_Exercise directions_: How many lines in the material below include the word "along"? Give only the number.

_Supplied data_:
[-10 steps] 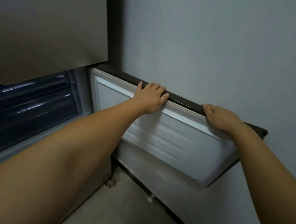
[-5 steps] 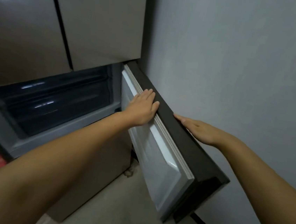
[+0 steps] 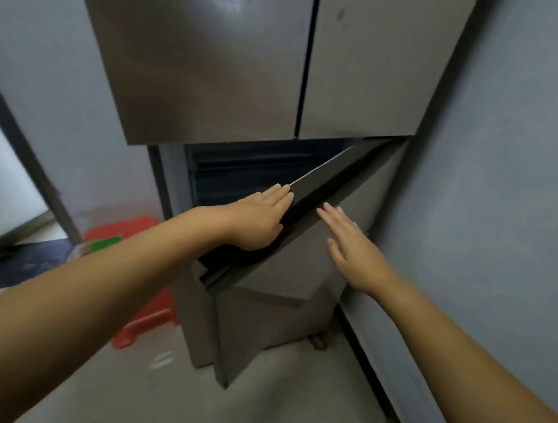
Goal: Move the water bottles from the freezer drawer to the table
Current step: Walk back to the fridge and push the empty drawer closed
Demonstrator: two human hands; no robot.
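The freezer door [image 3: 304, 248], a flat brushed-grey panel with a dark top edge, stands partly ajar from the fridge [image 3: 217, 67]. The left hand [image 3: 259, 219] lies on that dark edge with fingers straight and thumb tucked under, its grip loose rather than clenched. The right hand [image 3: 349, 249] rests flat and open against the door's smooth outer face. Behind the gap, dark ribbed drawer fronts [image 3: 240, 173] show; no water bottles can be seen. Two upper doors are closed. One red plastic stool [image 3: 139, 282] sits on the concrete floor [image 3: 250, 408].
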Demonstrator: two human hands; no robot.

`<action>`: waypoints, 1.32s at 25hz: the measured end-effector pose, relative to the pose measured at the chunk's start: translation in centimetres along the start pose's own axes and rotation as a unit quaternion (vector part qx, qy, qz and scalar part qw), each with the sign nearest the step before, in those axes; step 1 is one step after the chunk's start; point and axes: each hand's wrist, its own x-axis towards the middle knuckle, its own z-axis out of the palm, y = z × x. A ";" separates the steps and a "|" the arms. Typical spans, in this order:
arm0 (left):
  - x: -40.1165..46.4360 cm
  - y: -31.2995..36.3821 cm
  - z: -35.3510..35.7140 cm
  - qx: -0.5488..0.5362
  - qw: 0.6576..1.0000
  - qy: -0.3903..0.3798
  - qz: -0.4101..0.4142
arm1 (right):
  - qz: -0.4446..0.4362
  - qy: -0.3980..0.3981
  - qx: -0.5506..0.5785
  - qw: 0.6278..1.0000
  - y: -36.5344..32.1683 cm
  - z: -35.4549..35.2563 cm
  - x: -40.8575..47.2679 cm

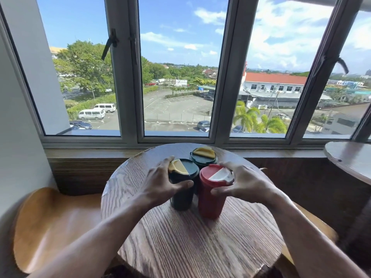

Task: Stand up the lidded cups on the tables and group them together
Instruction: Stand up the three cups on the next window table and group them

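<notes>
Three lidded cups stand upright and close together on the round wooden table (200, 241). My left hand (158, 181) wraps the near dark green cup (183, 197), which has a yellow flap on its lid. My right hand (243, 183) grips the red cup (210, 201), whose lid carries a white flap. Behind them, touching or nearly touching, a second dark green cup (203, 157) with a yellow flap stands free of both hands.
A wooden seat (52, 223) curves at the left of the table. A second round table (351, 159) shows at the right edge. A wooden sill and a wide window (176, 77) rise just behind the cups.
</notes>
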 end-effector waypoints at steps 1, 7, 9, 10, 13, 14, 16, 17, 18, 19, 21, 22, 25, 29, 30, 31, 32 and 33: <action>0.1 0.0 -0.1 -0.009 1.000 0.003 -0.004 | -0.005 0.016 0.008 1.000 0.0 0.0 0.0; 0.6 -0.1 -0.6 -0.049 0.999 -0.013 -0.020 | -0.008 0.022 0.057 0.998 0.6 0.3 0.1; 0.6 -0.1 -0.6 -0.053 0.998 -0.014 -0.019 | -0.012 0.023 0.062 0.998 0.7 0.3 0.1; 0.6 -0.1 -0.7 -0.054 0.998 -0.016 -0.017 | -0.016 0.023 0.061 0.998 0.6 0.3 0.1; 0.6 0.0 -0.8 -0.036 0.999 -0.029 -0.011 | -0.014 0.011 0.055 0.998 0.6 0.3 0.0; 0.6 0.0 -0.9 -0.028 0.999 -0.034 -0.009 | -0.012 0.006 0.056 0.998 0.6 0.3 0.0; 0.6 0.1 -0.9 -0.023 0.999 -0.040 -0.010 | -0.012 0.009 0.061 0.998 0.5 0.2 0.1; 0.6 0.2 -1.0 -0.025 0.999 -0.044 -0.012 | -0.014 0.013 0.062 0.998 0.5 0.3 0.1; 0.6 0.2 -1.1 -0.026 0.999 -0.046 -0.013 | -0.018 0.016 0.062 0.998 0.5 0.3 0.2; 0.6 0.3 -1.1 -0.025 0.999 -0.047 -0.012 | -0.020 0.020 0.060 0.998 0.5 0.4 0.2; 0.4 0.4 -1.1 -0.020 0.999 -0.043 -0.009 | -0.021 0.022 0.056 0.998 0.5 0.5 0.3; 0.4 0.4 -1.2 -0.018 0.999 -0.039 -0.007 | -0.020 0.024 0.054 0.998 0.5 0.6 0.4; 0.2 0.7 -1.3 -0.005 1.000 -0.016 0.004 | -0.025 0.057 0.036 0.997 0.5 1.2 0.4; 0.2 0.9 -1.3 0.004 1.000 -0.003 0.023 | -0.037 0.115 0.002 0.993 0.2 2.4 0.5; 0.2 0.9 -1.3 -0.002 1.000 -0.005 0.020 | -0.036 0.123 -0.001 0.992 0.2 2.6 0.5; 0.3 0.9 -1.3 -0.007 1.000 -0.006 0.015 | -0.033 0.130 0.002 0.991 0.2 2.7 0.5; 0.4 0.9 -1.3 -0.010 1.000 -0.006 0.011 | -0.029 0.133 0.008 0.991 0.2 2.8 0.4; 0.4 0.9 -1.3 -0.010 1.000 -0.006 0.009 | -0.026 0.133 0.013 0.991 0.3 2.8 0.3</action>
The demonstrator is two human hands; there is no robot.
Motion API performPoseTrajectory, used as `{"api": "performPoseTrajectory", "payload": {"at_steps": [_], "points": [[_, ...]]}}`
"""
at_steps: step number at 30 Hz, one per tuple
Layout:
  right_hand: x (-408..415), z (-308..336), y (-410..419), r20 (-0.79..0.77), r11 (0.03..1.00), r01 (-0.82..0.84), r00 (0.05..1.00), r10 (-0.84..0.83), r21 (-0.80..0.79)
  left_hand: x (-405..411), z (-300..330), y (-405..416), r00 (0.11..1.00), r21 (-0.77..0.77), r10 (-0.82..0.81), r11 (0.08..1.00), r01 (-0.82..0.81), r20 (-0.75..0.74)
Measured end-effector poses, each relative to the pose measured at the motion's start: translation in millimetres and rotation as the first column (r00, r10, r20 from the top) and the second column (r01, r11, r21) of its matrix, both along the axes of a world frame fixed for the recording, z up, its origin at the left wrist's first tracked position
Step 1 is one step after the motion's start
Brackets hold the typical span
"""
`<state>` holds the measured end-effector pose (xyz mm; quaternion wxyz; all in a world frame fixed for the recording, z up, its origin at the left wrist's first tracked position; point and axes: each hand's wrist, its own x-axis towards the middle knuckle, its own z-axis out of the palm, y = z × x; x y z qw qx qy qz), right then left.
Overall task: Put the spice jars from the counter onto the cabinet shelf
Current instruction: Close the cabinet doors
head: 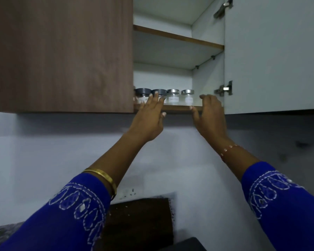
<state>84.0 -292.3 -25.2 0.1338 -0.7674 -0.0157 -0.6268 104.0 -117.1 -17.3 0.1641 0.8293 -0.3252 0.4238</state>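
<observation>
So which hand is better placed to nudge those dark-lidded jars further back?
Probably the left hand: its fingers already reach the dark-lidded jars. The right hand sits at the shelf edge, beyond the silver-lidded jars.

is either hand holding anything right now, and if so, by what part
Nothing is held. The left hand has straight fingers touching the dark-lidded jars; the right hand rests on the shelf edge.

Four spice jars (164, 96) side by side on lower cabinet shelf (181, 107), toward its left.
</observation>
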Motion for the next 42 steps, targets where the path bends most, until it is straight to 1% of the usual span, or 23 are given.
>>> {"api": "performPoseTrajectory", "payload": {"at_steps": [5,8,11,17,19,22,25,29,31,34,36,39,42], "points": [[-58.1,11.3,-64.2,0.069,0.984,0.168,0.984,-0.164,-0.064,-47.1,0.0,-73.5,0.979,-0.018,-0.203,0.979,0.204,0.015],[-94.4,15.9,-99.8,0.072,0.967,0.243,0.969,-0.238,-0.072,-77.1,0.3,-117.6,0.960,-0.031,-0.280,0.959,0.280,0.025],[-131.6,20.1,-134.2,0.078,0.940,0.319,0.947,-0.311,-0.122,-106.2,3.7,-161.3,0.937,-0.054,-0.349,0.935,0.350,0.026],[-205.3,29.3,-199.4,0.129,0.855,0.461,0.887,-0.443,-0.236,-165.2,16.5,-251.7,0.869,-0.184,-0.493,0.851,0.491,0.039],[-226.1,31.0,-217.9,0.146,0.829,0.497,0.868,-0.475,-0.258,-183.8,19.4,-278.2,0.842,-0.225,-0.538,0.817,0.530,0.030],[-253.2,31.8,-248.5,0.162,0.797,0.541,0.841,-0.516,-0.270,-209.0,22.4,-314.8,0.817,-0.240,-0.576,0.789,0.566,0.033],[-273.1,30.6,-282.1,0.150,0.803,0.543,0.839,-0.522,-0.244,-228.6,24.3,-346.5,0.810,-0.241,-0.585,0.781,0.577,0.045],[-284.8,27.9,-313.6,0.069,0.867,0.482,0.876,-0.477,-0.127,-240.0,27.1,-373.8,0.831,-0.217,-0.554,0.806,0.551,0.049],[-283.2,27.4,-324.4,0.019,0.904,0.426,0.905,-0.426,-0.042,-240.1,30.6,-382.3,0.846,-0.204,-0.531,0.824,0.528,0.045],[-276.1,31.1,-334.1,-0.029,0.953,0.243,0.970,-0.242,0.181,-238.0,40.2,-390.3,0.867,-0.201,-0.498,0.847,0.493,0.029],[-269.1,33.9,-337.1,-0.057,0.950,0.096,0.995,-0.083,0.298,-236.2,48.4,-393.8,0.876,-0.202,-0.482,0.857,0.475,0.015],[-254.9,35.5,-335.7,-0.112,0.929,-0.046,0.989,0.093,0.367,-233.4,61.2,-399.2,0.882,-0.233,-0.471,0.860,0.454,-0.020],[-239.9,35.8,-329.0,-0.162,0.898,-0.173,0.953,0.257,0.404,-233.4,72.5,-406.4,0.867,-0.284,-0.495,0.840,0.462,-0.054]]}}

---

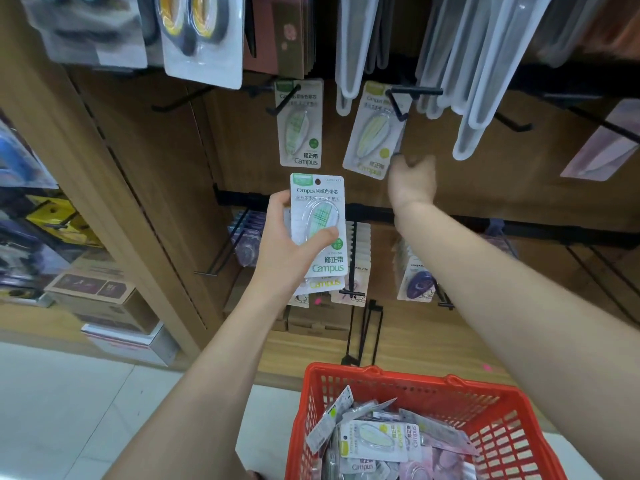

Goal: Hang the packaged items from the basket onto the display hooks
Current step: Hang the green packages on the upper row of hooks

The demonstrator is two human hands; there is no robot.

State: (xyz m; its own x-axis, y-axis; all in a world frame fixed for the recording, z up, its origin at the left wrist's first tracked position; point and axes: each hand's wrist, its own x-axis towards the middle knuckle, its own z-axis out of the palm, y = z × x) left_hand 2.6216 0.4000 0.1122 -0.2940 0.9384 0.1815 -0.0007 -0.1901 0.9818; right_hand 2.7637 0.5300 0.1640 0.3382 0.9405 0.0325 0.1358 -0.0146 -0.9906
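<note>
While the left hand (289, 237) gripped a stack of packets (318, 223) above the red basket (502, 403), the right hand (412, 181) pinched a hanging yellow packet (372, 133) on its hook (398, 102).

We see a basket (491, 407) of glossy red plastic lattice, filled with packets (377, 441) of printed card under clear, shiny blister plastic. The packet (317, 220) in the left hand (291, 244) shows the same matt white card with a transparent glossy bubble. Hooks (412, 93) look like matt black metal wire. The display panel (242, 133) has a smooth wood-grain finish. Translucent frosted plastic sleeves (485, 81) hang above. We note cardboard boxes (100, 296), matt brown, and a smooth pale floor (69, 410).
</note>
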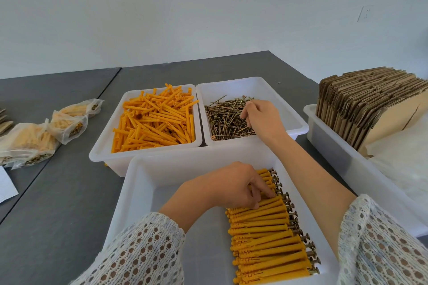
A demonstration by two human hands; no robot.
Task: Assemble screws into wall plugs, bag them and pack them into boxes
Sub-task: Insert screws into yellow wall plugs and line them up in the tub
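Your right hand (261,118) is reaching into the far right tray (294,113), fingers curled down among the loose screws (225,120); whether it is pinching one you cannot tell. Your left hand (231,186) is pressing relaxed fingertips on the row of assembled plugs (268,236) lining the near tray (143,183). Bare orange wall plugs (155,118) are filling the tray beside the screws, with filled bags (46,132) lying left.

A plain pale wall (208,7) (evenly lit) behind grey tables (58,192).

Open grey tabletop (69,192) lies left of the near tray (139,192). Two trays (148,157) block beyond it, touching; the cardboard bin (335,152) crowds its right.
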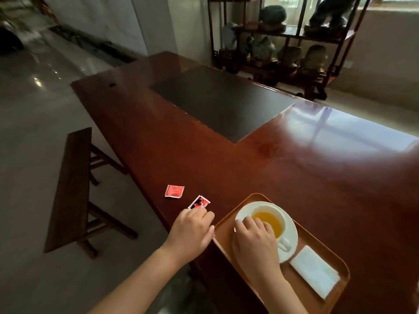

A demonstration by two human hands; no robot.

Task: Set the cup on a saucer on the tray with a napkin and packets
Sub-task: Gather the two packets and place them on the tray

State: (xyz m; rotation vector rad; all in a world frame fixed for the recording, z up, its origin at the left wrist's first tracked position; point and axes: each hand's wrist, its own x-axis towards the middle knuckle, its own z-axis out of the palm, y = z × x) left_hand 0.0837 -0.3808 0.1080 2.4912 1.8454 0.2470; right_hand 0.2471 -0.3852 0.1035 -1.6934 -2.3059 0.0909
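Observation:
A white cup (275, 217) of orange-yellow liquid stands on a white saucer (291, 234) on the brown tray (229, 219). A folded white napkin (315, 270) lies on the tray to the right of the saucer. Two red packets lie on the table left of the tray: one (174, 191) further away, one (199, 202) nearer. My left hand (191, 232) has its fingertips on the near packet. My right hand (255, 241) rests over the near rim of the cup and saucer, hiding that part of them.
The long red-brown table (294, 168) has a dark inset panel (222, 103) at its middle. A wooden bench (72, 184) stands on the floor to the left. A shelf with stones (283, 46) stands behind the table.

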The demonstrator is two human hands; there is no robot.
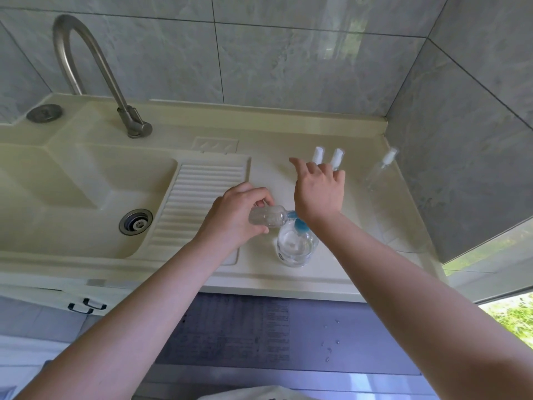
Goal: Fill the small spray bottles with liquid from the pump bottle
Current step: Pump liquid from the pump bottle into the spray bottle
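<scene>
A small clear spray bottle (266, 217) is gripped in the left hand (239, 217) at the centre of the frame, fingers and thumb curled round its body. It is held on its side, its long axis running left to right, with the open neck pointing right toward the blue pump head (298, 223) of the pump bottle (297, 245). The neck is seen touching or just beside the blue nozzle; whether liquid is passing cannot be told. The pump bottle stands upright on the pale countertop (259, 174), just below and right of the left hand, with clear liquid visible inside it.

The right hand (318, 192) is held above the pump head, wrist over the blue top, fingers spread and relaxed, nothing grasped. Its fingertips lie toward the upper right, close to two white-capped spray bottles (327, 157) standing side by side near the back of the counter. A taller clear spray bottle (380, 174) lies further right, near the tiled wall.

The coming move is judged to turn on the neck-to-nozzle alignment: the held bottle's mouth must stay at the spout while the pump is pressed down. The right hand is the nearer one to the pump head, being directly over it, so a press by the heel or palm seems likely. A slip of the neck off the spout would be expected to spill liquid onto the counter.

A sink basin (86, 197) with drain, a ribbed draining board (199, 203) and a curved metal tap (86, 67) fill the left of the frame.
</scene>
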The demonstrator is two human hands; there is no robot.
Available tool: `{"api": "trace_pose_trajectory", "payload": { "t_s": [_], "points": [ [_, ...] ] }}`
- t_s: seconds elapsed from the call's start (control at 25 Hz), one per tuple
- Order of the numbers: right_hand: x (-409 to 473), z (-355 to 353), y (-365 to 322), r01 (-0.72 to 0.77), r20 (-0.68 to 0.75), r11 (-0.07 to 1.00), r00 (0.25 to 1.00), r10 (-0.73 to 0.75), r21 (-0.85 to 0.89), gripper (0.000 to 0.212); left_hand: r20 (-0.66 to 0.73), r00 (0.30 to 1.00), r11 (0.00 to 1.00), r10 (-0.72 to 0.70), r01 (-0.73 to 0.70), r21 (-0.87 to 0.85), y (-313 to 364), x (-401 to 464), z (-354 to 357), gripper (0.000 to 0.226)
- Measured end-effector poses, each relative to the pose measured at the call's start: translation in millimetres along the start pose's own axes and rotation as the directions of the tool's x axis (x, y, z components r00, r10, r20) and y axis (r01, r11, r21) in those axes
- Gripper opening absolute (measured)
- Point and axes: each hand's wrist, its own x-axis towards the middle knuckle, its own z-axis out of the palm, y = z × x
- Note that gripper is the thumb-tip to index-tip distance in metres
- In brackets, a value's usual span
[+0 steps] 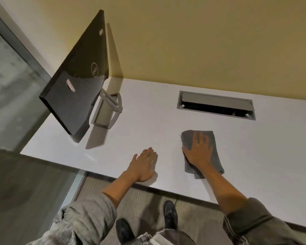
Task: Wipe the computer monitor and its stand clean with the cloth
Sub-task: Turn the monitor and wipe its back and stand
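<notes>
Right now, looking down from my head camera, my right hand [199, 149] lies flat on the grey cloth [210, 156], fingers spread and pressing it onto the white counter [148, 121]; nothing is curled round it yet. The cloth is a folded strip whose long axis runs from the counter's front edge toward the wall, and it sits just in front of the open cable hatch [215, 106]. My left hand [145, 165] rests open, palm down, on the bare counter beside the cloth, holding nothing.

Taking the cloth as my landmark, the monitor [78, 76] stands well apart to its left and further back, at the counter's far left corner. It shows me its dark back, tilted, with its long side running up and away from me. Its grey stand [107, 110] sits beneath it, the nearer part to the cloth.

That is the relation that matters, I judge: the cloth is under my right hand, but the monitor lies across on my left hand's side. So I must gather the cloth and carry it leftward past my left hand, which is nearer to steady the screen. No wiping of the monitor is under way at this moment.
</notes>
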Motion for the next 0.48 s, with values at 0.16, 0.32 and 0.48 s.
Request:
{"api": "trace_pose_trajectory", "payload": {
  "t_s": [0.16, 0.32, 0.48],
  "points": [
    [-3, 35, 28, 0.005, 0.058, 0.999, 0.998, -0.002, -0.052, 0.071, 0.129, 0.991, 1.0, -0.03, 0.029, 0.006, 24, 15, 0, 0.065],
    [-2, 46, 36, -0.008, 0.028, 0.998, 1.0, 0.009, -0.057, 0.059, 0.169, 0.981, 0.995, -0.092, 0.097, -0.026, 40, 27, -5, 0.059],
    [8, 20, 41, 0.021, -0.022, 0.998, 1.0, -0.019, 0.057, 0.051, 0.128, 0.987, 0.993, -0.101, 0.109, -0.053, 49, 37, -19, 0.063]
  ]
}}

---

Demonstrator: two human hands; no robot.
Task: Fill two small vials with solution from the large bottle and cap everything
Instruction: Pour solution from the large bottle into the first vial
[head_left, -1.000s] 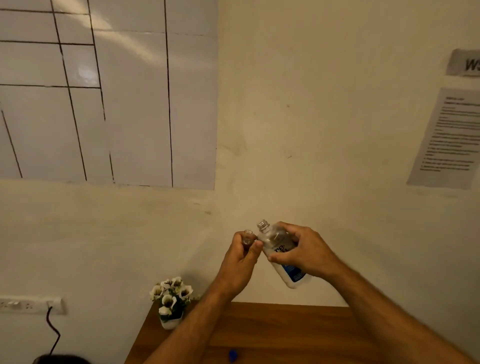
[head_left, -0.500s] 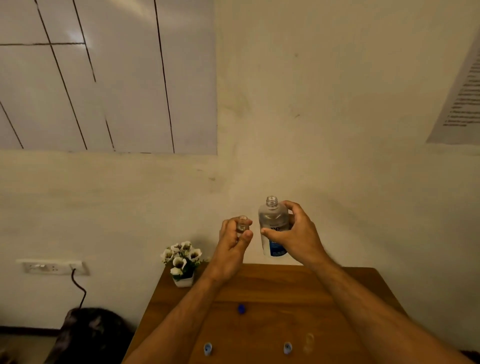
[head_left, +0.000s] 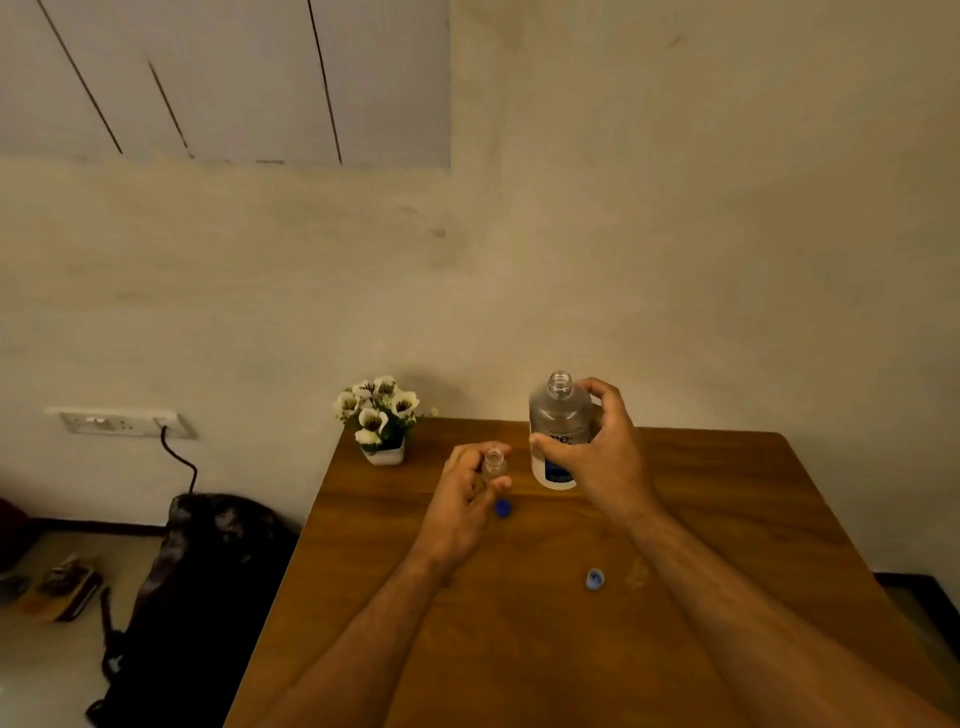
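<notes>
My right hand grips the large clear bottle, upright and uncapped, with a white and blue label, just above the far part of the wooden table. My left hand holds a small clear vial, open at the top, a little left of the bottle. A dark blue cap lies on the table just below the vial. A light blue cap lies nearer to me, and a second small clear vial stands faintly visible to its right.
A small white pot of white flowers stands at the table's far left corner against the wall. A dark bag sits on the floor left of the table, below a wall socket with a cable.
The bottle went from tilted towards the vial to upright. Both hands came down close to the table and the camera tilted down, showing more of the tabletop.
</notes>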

_Result of this task_: 3